Context Awareness: In order to understand videos or complex images, we need to understand where and what objects exist in these images and videos. For this purpose, the inference results of the object detection model must be passed back to the multi modal ML model as input.
Object Classification: Sometimes, people need to classify images or objects. Object detection is much more useful than a simple image classification model because it detects an object and at the same time tells you what category the object belongs to.

Workflow

The workflow to train your object detection model is divided into 3 stages:

Train: The training stage is the most crucial stage of the AI modeling pipeline. It is divided into 2 modules:
- Preprocess: Before running the training process, the data must be carefully selected and annotated with object labels and bounding boxes.
- Run: Running the model training will push the data batch into multiple training cycles until the model has had enough opportunities to learn the patterns in the data.
Evaluate: Evaluate the performance of the trained model on new, unseen data.
Predict: Apply your newly trained model to make predictions based on the patterns learned from the training data.

1 - Preprocess

The "1. Preprocess" module is displayed by default when clicking on the "TRAIN" stage.

If not, click on "1. Preprocess".

To get started with your object detection model training, you must first gather the raw data that will be annotated. This includes images from multiple sources that are related to the use case you are trying to solve.

Once the data is ready to be annotated, refer to the Master the labeling tool to learn how to import images or datasets, and label images.

If you already have annotation data, you can upload the annotation information in json format to Deep Block.

If you would like to leave the annotation or image data collection to us, or if you only have a small amount of training data, please contact us.

2 - Run

Now that your data is annotated, you can run the training module.

In the "TRAIN" stage of the workflow, click on the "2. Run" module to start the model training.
Enter the adequate value in the Epochs field.
Click 'TRAIN" on the top-right corner of the interface.
During this process, a few Processing and Loading pop-up windows will appear, you can click away to make them disappear.
A graph illustrating the progress of the Training Score will appear and evolve with each cycle. Wait until the end of all your training cycles.

How to select the right value for Epochs?

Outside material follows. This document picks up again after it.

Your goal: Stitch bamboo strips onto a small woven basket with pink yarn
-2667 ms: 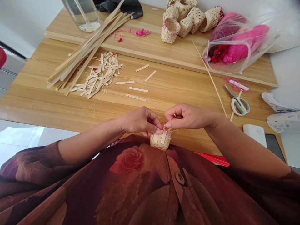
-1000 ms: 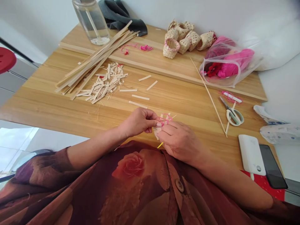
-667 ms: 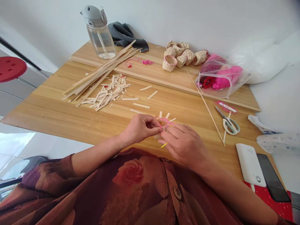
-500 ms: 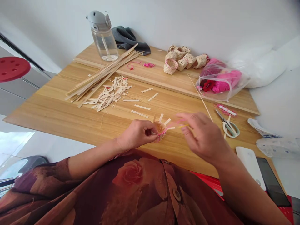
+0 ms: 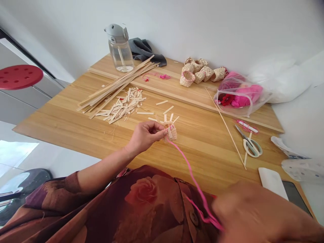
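My left hand (image 5: 144,135) pinches a small woven straw basket (image 5: 170,131) above the wooden table (image 5: 76,125), with loose strip ends sticking up from its rim. A pink thread (image 5: 192,179) runs taut from the basket down and to the right. It ends at my right hand (image 5: 253,211), which is close to the camera at the lower right and blurred by motion. The thread meets that hand at its left edge; its fingers do not show clearly.
Long straw strips (image 5: 118,82) and cut scraps (image 5: 124,106) lie at the left. A water bottle (image 5: 119,47), grey cloth (image 5: 146,50), finished small baskets (image 5: 199,70) and a bag of pink yarn (image 5: 240,94) stand at the back. Scissors (image 5: 249,143), a thin stick (image 5: 225,126) and a white device (image 5: 272,179) lie at the right.
My right hand has drawn away from the basket toward the lower right, pulling the pink thread out long and taut. My left hand has kept hold of the basket and lifted it slightly.
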A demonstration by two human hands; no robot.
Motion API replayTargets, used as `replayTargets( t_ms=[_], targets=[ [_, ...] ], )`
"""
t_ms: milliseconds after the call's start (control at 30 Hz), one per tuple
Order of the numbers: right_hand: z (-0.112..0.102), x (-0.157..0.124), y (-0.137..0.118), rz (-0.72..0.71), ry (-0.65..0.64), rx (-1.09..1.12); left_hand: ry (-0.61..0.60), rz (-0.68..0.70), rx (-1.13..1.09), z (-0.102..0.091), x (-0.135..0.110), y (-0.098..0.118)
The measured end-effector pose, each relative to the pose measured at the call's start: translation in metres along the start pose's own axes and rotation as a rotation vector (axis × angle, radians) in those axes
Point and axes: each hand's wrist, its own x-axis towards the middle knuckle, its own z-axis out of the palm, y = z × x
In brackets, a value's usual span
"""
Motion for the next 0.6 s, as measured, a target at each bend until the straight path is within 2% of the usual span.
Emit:
replayTargets(
  t_ms=[33,100,267,400,600],
  targets=[
    [0.004,0.012,0.002,0.044,-0.092,0.082,0.002,-0.004,-0.022,0.001,-0.001,0.002],
    [0.013,0.038,0.011,0.187,0.017,0.214,0.003,-0.004,-0.047,0.004,-0.004,0.005],
    [0.034,0.082,0.048,0.284,0.163,0.503,0.031,0.032,-0.065,0.01,-0.013,0.012],
    [0.038,0.098,0.061,0.383,0.208,0.538,0.048,0.029,-0.092,0.011,-0.016,0.013],
    [0.038,0.103,0.059,0.363,0.26,0.526,0.029,0.003,-0.135,0.012,-0.017,0.012]
  ],
)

An epoch is a single iteration through the entire training dataset in machine learning. During each epoch, the model is trained on a batch of training data and the parameters of the model are updated based on the results. The goal of each epoch is to improve the model's performance on the training data. Typically, multiple epochs are run during the training process to ensure that the model has seen the entire training dataset multiple times and has had enough opportunities to learn the patterns in the data.

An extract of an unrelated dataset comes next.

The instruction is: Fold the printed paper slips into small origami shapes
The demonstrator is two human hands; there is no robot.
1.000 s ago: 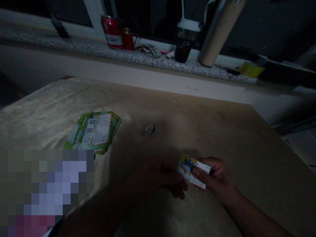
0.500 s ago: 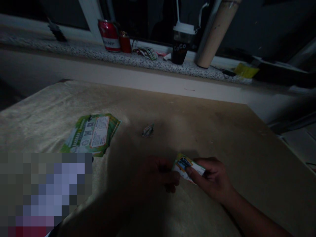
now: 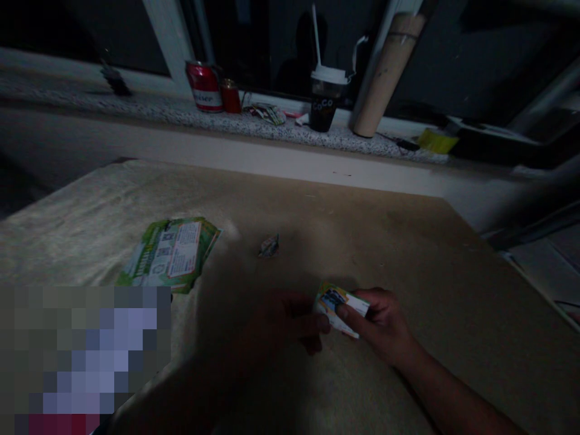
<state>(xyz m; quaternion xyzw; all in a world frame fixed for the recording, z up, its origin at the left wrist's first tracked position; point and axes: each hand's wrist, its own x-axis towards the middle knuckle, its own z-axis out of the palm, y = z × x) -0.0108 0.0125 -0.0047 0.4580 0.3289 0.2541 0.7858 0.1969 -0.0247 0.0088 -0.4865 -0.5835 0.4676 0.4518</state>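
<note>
A small printed card [image 3: 351, 311], white with a blue and yellow picture and a green border, is held above the table. My right hand [image 3: 385, 323] is closed on its right side, the thumb lying across the face. At the card's left edge is my left hand [image 3: 294, 320], in deep shadow, its thumb over the lower left corner and the fingers curled in. Whether more cards lie under the top one I cannot tell. A small crumpled wrapper [image 3: 269, 246] lies on the table beyond my left hand.
Green printed sheets [image 3: 183, 251] lie overlapped on the table [image 3: 399, 241] at left. Along the stone windowsill [image 3: 149, 107] stand a red can [image 3: 205, 87], an orange-red jar [image 3: 231, 96], a black lidded cup with straw [image 3: 322, 112] and a cardboard tube [image 3: 385, 75]. A blurred-out patch hides the lower left.
The view has tilted up a little, so everything on the sill sits lower. Both hands stay at the card, which has turned only slightly.
</note>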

More epochs are usually better for training a deep learning model, as this allows the model to see more training examples and to continue refining its weights and biases. However, there is a trade-off between the number of epochs and overfitting. If the model is trained for too many epochs, it may start to memorize the training data and become less capable of generalizing to new, unseen data.

We recommend preparing at least 1000 annotations per class with 15 epochs for object detection model training. However, this value may vary depending on multiple factors including the amount of the data and the data quality.

If you have a lot of annotation like 4000 annotations per each class, then you can even train less than 10 epochs.

Discover more about determining the optimal training epoch by clicking here.

What is the loss?

Click on "Loss" to display the loss score graph.

The goal of training a machine learning model is to minimize the loss value, so that the model can make predictions that are as close as possible to the target values(ground truth).

The loss score is calculated during each training iteration or epoch, and is used to update the model's weights.

The loss score mirrors the training score. If it goes down, it means that the model is learning properly.

The loss value is explained in our free deep learning course.
Learn about loss through our free deep learning course and the following video.

3 - Configuration

The "Configuration" panel contains different options to change the image processing settings.

Dividing an Image

Deep Block's greatest strength is its very easy front-end interface and its ability to effectively process VERY LARGE-SCALE images.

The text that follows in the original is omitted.